Working from the start of the listing, please write out exactly the lines through the one that holds "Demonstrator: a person", both included, and omit all pictures.

Records supplied START

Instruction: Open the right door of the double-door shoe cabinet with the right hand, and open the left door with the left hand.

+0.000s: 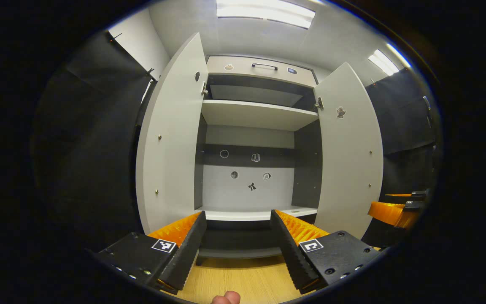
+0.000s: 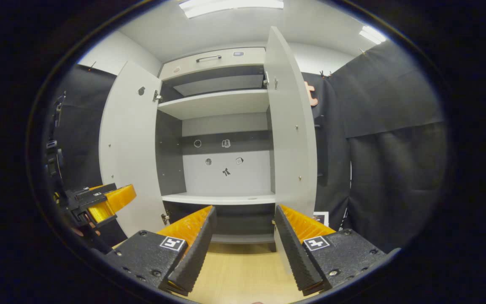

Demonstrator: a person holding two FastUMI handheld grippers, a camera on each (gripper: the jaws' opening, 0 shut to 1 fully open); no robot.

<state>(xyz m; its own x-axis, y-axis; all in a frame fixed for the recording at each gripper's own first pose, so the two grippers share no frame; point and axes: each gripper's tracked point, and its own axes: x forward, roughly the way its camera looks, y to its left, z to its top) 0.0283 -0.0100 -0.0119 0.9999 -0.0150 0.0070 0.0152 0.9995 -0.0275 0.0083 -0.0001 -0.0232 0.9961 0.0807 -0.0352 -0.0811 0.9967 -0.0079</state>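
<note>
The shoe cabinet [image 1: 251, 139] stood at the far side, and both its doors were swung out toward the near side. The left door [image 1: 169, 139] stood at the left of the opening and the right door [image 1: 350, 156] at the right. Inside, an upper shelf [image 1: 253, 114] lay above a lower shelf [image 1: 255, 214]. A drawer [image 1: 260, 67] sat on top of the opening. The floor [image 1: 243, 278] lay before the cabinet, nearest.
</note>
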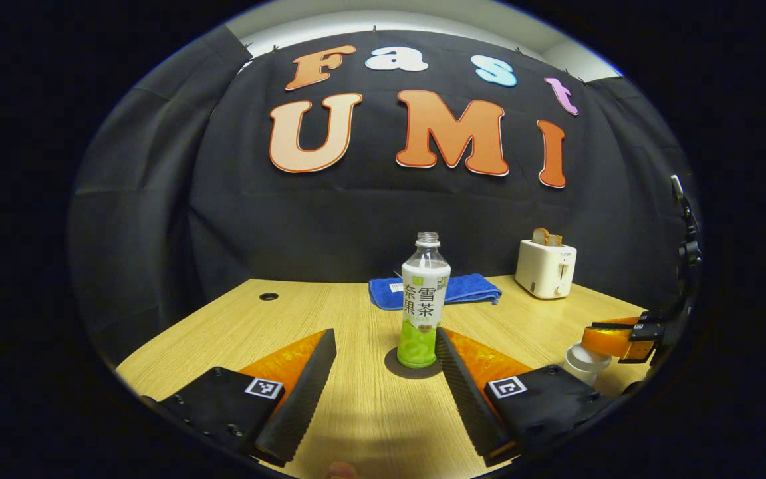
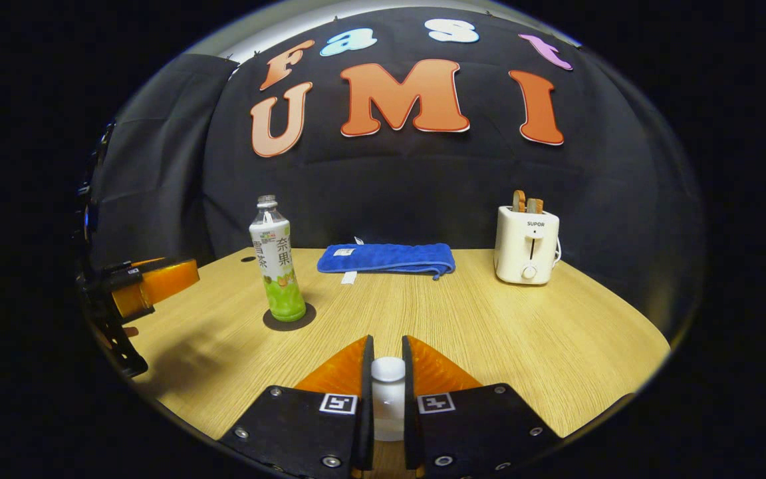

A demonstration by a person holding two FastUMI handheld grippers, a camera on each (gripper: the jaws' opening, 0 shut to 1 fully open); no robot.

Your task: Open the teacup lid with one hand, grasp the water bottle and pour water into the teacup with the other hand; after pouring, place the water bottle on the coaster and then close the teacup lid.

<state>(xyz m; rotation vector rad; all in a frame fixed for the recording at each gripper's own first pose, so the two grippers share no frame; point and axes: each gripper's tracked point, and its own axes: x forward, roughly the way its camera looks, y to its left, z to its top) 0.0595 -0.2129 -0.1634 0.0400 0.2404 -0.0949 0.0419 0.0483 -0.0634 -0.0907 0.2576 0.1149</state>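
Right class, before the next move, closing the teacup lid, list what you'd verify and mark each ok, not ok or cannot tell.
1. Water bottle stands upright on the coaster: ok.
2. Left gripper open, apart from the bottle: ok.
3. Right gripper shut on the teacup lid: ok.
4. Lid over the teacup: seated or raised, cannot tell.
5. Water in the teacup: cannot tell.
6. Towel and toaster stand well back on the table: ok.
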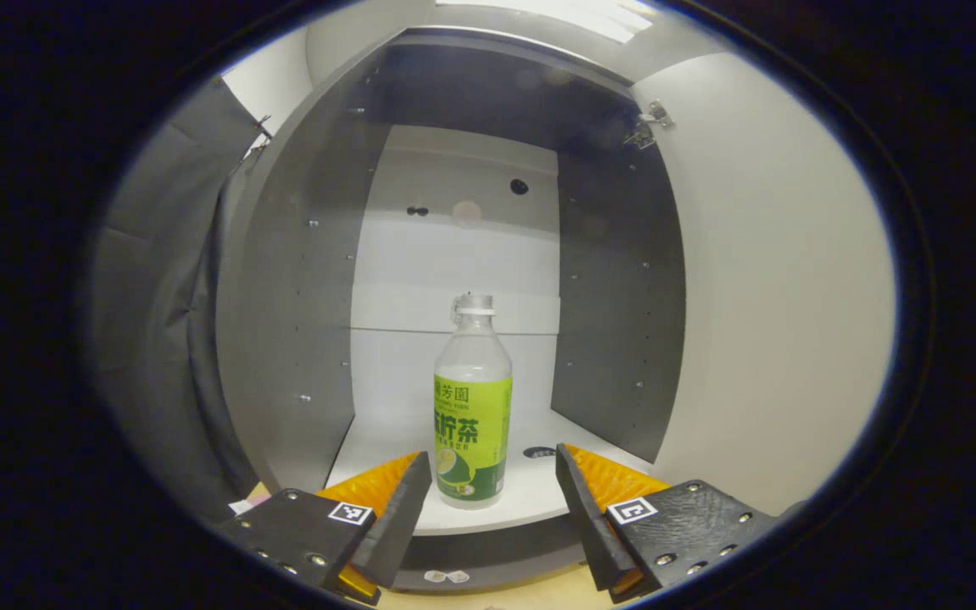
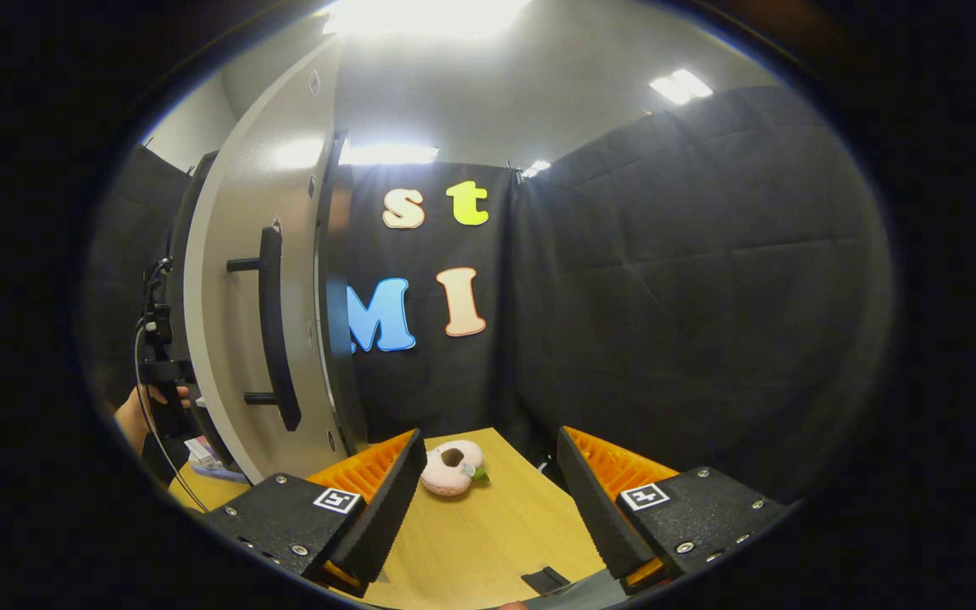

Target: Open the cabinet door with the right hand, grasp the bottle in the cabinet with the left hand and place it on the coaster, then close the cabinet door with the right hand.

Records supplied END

Exercise solution:
Instruction: Open the right door of the double-door shoe cabinet with the right hand, and open the left door with the left hand.

+0.000s: 
+0.000s: 

Demonstrator: a person holding two FastUMI handheld grippers, a camera on each (gripper: the jaws' opening, 0 shut to 1 fully open); no robot.

The exercise is done, and nothing more is needed.